> [WORK TO COMPLETE]: Look through the material and tally each line bearing the word "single". Give only the total.
INPUT DATA Start Marker
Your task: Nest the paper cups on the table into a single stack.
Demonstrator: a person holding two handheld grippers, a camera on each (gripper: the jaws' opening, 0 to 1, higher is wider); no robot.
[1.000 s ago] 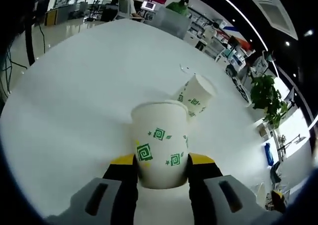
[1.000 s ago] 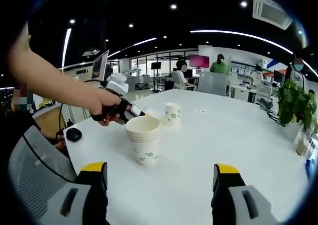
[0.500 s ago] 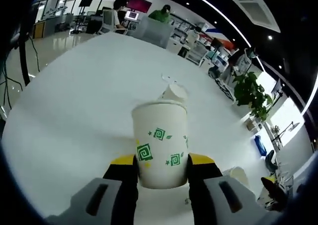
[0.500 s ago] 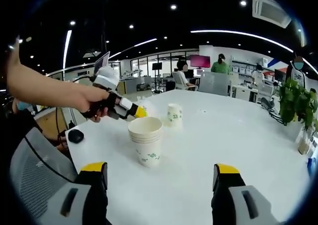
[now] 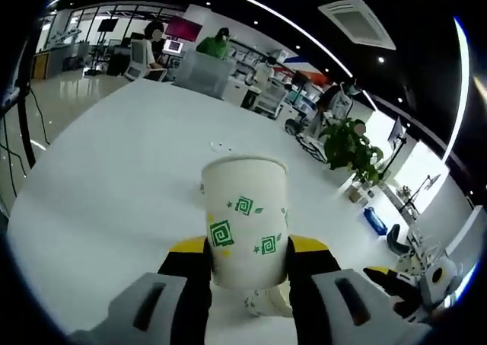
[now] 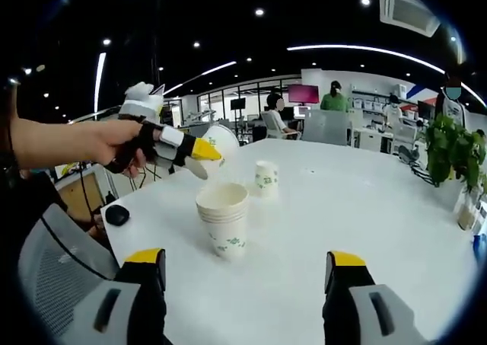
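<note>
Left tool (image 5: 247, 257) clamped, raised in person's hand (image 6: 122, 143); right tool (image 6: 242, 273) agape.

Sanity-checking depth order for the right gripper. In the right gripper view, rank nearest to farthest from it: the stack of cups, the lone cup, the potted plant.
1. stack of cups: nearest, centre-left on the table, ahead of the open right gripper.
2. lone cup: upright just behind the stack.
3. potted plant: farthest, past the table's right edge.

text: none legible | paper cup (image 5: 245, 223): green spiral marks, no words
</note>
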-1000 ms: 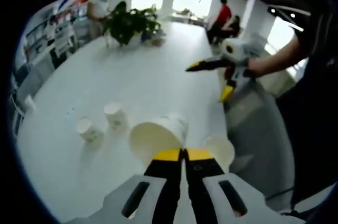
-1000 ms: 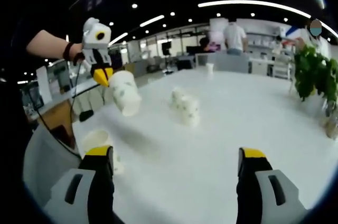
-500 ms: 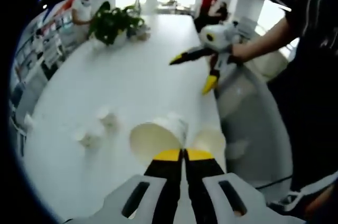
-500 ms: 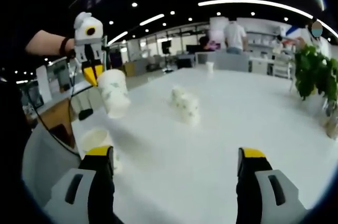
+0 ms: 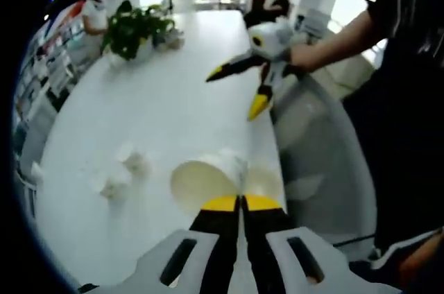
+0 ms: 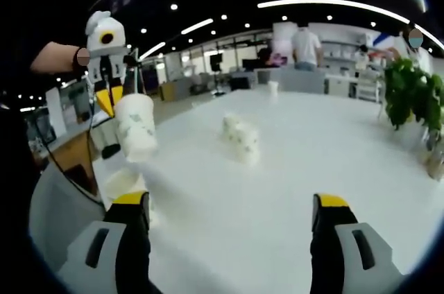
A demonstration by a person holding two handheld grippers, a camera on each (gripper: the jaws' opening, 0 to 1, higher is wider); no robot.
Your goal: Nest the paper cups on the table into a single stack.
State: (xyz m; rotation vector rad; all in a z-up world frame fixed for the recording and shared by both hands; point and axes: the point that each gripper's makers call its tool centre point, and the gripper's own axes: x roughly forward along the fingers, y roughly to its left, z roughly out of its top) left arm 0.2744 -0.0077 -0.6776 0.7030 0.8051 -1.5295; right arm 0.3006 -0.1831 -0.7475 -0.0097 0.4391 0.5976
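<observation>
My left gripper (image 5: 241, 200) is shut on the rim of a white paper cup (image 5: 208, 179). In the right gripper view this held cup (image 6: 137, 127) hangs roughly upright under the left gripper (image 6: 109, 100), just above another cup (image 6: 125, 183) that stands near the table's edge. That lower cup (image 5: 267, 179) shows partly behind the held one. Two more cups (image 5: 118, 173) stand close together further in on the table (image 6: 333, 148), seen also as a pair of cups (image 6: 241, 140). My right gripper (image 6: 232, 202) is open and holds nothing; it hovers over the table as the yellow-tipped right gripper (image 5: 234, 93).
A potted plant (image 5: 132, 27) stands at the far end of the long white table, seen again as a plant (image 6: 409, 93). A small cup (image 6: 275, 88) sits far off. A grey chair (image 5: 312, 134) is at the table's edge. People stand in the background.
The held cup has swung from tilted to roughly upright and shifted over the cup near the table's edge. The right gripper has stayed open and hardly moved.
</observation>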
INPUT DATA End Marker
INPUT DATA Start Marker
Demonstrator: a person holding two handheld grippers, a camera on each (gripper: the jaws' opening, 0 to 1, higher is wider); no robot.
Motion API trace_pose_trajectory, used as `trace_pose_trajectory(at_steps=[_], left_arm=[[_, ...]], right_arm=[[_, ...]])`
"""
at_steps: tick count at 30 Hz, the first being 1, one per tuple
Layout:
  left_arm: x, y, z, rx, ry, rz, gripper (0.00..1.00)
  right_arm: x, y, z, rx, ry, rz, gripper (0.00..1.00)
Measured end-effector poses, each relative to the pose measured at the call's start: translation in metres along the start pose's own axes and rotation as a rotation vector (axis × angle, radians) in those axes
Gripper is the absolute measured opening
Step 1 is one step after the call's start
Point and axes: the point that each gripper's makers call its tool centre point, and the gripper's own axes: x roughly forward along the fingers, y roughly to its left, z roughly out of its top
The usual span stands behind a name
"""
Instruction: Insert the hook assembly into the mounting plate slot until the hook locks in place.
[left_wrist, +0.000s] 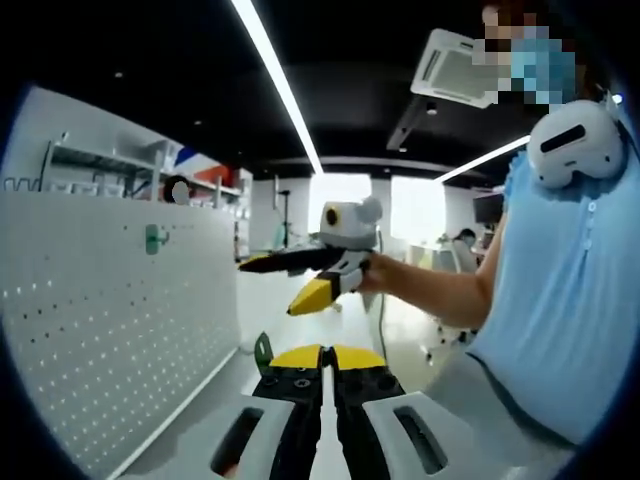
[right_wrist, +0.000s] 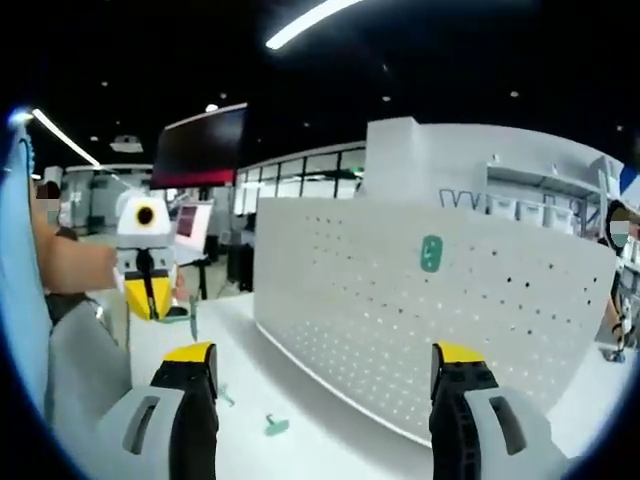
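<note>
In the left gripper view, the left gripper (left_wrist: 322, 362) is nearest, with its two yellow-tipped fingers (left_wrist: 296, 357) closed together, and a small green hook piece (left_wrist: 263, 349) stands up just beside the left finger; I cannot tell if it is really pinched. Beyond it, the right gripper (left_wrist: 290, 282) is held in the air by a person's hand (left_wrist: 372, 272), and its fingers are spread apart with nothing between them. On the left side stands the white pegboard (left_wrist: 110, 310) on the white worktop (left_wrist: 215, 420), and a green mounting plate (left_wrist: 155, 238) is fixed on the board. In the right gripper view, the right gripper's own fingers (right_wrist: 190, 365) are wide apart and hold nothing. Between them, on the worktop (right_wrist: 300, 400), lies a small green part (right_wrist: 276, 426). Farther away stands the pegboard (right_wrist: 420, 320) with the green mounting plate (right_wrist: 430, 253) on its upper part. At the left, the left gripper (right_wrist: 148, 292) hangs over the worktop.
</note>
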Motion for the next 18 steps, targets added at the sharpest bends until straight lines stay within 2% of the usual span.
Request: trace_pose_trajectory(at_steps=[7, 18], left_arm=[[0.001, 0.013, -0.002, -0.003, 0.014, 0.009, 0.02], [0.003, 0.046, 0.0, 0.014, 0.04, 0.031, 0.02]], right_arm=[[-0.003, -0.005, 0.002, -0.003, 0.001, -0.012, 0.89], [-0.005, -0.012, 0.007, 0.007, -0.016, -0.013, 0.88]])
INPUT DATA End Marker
> [RESPONSE TO THE TASK]: 2